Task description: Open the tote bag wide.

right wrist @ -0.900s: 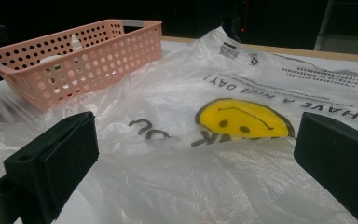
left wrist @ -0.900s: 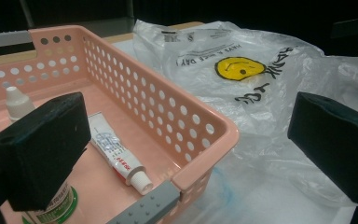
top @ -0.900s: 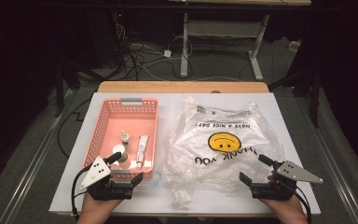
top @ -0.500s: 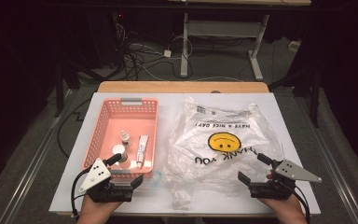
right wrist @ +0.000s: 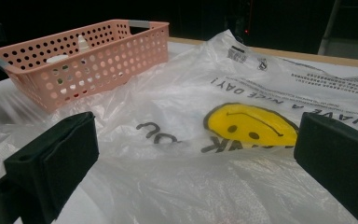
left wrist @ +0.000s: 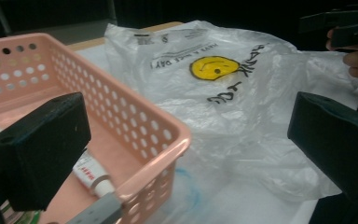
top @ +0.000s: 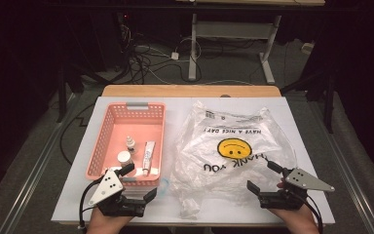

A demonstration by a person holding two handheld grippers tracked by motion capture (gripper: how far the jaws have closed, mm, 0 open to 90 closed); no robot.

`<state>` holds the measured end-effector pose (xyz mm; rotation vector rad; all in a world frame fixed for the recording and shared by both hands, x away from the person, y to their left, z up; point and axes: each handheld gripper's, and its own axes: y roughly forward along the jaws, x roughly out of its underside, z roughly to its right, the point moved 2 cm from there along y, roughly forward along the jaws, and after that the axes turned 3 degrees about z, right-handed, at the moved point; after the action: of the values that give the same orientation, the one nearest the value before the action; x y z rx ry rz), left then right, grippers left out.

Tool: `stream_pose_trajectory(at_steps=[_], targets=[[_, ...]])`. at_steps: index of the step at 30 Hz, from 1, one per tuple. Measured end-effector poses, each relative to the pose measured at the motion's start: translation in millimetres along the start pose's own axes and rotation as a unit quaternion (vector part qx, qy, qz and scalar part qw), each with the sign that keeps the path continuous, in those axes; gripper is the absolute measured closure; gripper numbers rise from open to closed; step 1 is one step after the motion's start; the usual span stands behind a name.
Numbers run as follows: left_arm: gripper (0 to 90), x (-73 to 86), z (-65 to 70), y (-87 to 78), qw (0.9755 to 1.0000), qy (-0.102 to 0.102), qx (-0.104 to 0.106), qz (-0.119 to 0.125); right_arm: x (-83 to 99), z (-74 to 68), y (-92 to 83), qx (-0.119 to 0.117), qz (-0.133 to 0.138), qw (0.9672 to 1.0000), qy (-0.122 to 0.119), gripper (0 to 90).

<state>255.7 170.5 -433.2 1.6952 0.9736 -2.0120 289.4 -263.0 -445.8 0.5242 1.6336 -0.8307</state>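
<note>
Nothing is packed or gripped yet, so the work looks to be at its very start. A pink basket (top: pixel 129 141) sits on the left half of the white table (top: pixel 78 161), and inside it lie a small dropper bottle (top: pixel 130 144), a round white jar (top: pixel 123 157) and a tube (top: pixel 148 155), all loose on the basket floor toward its near end. Just right of the basket a clear plastic bag (top: pixel 233 151) with a yellow smiley face lies flat and crumpled, its print facing the far side and its knotted or bunched near edge close to the table's near rim. The left gripper (top: pixel 131 183) hovers at the near end of the basket, jaws spread wide with nothing between them; in the left gripper view its pads straddle the basket's near right corner without touching it. The right gripper (top: pixel 263 175) sits at the near right edge of the bag, jaws likewise released and empty, pointing along the film toward the smiley. Judging from this layout, moving the three items between basket and bag remains entirely ahead, and the bag probably needs opening first.
</note>
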Motion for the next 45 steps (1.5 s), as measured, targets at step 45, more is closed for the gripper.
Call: stream_pose_trajectory(at_steps=[45], targets=[[34.3, 14.8, 67.8, 124.7, 0.967, 0.048, 0.152, -0.199, 27.9, 15.9, -66.9, 0.103, -0.045, 0.9932, 0.029, 3.8]])
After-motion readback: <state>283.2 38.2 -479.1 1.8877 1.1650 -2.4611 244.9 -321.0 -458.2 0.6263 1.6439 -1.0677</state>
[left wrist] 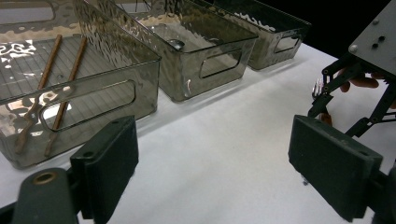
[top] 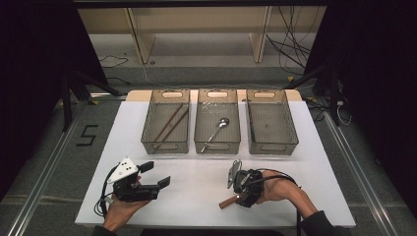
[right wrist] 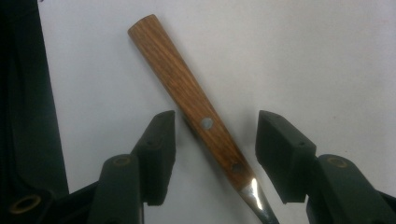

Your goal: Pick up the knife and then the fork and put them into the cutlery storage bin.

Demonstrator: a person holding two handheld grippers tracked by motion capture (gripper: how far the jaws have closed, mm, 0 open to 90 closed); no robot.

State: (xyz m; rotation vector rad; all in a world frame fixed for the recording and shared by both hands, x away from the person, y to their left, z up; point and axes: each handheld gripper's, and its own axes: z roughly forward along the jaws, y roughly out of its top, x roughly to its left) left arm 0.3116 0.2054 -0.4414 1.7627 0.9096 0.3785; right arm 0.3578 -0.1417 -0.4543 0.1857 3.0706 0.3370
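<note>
Between the right hand-held gripper's matt black plastic jaws lies a fork with a smooth, grained wooden handle, metal rivets and shiny metal neck, on the matt white table.

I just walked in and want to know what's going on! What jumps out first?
Three smoky see-through plastic bins stand in a row at the far side of the white table; the left one holds two brown wooden chopsticks, the middle one a shiny metal spoon. Near the front, the right hand-held gripper straddles a wooden-handled metal fork lying on the table, pads not yet touching.
</note>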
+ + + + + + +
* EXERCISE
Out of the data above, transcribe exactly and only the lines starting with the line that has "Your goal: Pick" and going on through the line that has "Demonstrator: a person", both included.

* SOLUTION BELOW
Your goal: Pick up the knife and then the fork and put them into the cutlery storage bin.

Demonstrator: a person holding two handheld grippers tracked by motion capture (gripper: how far the jaws have closed, mm, 0 open to 90 closed); no robot.

Nothing else is left to add to this answer.